- EXERCISE OBJECTIVE -
Only the lines from the one containing "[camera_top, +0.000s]" through the end of the listing belong in the answer, repeated exactly, with no pictures.

- INFORMATION SHOWN -

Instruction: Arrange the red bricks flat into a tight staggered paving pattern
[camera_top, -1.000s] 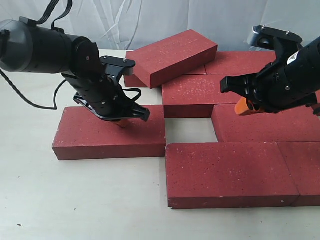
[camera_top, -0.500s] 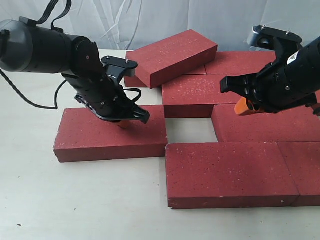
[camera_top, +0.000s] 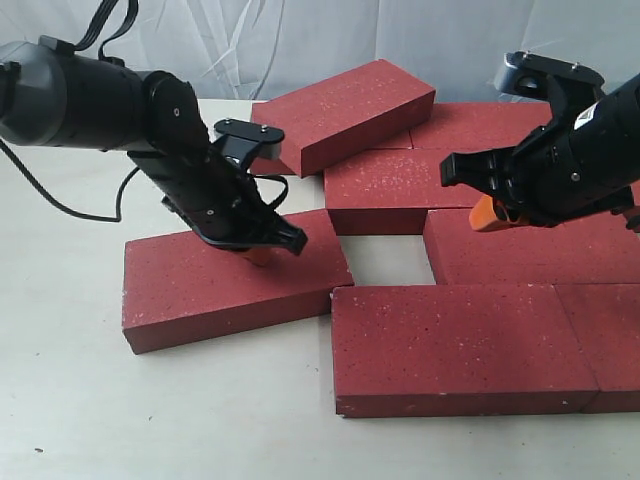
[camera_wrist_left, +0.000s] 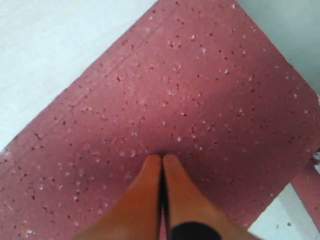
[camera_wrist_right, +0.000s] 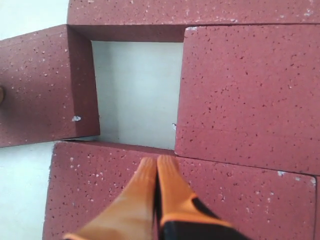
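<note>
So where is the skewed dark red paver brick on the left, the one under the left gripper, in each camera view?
Exterior: skewed dark red paver brick, lower left, under the left gripper.
Left wrist: fills most of the picture.
Right wrist: at the picture's left edge.
Shared landmark: the bare square gap beside it, clear in exterior and right wrist.

I log my left arm (camera_top: 90, 95) reaching in from the far left, wrist bent steeply downward. The left gripper (camera_top: 258, 254) has its orange fingers (camera_wrist_left: 147, 200) pressed together. My right arm (camera_top: 580, 160) enters from the right and sits higher. The right gripper (camera_top: 487, 213) is likewise closed, tips angled down and left.
</note>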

- ANSWER TO THIS TASK -
[camera_top, +0.000s] 
[camera_wrist_left, +0.000s] 
[camera_wrist_right, +0.000s] 
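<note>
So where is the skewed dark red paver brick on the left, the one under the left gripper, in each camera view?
Exterior: skewed dark red paver brick, lower left, under the left gripper.
Left wrist: fills most of the picture.
Right wrist: at the picture's left edge.
Shared landmark: the bare square gap beside it, clear in exterior and right wrist.

I log my left arm (camera_top: 90, 95) reaching in from the far left, wrist bent steeply downward. The left gripper (camera_top: 258, 254) has its orange fingers (camera_wrist_left: 147, 200) pressed together. My right arm (camera_top: 580, 160) enters from the right and sits higher. The right gripper (camera_top: 487, 213) is likewise closed, tips angled down and left.
</note>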

That finishes the exercise.